Wilane va plus loin en dénonçant une recentralisation excessive dans la mise en œuvre du plan. Selon lui, les collectivités locales sont totalement écartées du processus, ce qui constitue une grave erreur stratégique. « Ce sont pourtant les mairies et les conseils départementaux qui assurent les services de base : écoles, centres de santé, entretien des routes. Les marginaliser, c’est compromettre tout effort de redressement », prévient-il.

Enfin, l’absence de coordination internationale dans la formulation du plan est, selon lui, un handicap majeur. « Le Sénégal ne peut pas faire cavalier seul. Sans alignement avec nos partenaires techniques et financiers, les conditions d’emprunt vont se durcir, et les marges budgétaires vont se resserrer davantage.
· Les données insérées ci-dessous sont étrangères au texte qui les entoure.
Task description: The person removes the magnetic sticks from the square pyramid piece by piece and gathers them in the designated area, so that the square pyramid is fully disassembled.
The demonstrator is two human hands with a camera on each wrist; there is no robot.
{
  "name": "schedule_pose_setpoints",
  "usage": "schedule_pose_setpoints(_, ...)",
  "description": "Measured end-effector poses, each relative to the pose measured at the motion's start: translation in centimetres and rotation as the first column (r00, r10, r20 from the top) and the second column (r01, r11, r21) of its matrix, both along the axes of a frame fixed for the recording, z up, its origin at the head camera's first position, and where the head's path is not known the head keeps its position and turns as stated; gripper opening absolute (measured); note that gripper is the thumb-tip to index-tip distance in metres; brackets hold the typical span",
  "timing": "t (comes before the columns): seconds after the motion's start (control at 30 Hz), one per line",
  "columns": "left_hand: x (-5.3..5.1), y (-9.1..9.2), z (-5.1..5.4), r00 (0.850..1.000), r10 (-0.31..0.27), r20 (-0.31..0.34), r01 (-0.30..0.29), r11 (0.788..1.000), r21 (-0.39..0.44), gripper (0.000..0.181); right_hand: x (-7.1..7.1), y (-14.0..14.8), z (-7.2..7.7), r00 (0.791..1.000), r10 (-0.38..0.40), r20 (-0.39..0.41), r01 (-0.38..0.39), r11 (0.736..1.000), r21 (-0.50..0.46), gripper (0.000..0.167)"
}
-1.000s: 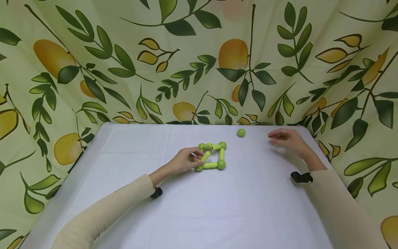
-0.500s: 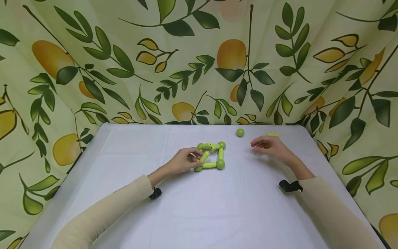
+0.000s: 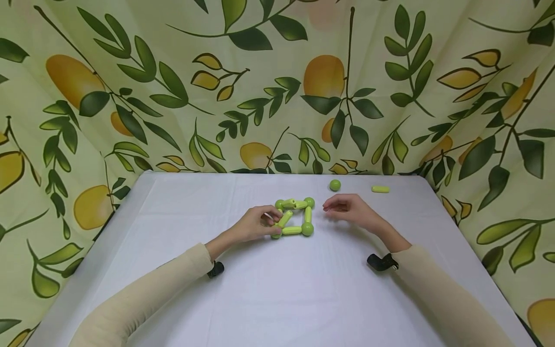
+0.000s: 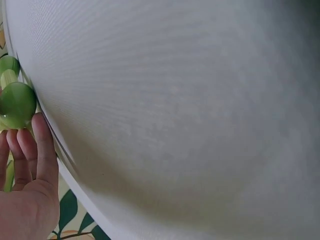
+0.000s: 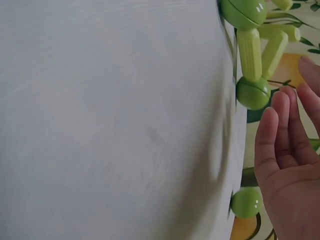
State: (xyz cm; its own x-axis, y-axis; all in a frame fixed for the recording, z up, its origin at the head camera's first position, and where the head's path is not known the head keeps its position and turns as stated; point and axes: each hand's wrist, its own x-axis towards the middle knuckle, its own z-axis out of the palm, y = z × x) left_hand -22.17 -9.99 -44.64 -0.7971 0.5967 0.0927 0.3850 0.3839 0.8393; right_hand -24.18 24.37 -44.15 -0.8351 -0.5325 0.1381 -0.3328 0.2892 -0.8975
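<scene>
A squarish frame of green balls and yellow-green rods, from a ball-and-stick building toy, lies on the table. One rod slants up from its near-left ball, and two rods meet at the far side. My left hand holds the frame at its left side, thumb near that corner ball; the fingers partly hide this side. In the left wrist view, fingertips touch a green ball. Just right of the frame, apart from it, hovers my right hand, empty, fingers loosely bent. In the right wrist view its fingers come near a corner ball.
A loose green ball sits near the table's far edge, behind the right hand. Farther right lies a single rod. The white-covered table ends at a leaf-and-fruit patterned curtain at the back.
My right hand has moved left from the far right toward the frame, and the loose rod it had at its fingertips now lies on the table. The left hand stays at the frame.
</scene>
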Motion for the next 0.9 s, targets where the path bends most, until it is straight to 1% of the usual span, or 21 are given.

Le pays risque l’isolement économique », s’inquiète-t-il.

Pour Abdoulaye Wilane, « Jubbanti Koom » est davantage un programme politique qu’un véritable plan de relance économique. Il appelle à une refonte profonde de la démarche, plaidant pour un cadrage macroéconomique rigoureux, la suppression des mesures fiscales injustes, un dialogue national inclusif et la mise en place d’un mécanisme transparent de suivi et d’évaluation. « Le redressement du Sénégal ne peut se faire sans justice sociale, sans rigueur économique, et sans la participation active de toutes les forces vives de la nation », conclut-il.